In the middle of a health crisis, the United States is rediscovering its social prerogatives. It finally understands what it means when businesses like Amazon contribute nothing to the public purse while driving thousands of small businesses, actually participating in the vitality of the community, into bankruptcy.

Washington, through the voice of Treasury Secretary Janet Yellen, is looking to convince its partners in the Group of 20 industrial and emerging-market nations to tax multinational corporations at a rate of 21%. The states in which their profits are currently generated would receive the revenue. This is very little, in the context of the time before the conservative revolution at the end of the 20th century, but it’s a real start. We are no longer among the hollow promises of Barack Obama, Emmanuel Macron or Justin Trudeau, or among the cumbersome consultation mechanisms of Pascal Saint-Amans* of the Organization for Economic Cooperation and Development that serve to buy time.

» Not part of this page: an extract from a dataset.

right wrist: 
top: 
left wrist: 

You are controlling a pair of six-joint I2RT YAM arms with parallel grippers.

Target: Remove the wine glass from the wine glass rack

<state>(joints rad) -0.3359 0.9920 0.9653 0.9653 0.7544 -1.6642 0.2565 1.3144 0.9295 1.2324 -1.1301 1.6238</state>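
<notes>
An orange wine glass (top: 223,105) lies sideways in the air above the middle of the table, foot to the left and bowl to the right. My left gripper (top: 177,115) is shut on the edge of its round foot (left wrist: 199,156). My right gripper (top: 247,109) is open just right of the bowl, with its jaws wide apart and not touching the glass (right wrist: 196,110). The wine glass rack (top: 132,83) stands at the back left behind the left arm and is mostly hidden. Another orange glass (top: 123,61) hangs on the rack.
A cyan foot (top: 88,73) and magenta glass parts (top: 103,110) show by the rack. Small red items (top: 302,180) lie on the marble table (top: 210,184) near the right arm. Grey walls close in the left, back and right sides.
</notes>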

This would be a real step forward in the fight against tax havens. The journal Le Monde justly sums up the situation in its April 6 edition, writing that “this proposition, with its technical details, tolls the bells for tax havens, be they official or de facto like Ireland, where multinational corporations are localizing most of their profits.” Multinational companies would no longer be taxed according to the outdated principle of place of residence of their different branches, considered one by one, state by state. Instead, they would be taxed as internationally constituted groups. Their workers would be considered in their entirety, regardless of whether they reside in the countries where they work or whether they are, as is often the case, artificially concentrated in jurisdictions with convenient non-existent tax rates.

In Canada, federal authorities are being pushed to the wall by this decision. They will need to be clearly reminded. Gone are the times of feigning appropriate indignation while rendering the Canada Revenue Agency toothless, legalizing unwarranted transfers to Barbados and elsewhere and sharing its headquarters with Caribbean tax havens in the hands of the World Bank and the International Monetary Fund.

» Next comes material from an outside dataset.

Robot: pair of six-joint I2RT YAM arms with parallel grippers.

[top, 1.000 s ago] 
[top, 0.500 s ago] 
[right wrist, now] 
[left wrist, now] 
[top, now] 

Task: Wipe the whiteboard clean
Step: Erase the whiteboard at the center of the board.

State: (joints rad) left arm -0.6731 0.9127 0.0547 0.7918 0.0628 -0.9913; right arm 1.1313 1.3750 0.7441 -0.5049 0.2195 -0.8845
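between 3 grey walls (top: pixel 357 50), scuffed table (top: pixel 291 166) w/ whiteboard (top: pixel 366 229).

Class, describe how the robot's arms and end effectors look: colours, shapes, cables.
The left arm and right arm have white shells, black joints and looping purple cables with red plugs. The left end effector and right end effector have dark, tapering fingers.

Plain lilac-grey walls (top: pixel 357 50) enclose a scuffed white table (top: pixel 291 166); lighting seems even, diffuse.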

The different components of the federation are not left out. Quebec enjoys its relative fiscal autonomy in the Canadian Confederation and, in the circumstances, may find the opportunity to claim its constitutional rights on the international scale. Ontario, which houses the global mining industry like a regulatory haven, Alberta, which looks like a petrostate, and New Brunswick, which is sadly captive to the Irving family, must all answer for their complacency and for playing the part of autonomous regimes. This is a lot to ask, but at least, at this stage, legislation of this type must begin to be observed.

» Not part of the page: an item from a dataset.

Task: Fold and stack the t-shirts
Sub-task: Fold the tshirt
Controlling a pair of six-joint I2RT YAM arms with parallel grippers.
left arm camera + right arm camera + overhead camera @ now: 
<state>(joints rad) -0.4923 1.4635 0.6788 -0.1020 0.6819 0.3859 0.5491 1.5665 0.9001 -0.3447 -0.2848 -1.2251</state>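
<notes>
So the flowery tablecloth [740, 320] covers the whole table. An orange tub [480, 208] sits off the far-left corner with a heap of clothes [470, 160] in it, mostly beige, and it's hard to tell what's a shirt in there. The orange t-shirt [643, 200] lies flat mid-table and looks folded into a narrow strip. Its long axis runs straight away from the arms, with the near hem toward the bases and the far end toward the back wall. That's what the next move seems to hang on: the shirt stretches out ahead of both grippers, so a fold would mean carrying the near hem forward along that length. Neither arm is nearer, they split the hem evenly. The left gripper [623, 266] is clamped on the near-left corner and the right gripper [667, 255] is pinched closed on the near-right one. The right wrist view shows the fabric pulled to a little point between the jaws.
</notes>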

We are in an era of transition in terms of ecology and energy. Because of climate change, the loss of biodiversity and the exhaustion of natural resources, our generation will experience a brutal paradigm shift. The states can already seek to regain control in this manner in order to best support this transformation, if they do not want to passively suffer the consequences.

*Editor’s note: Pascal Saint-Amans is the director of the Center for Tax Policy and Administration at the OECD.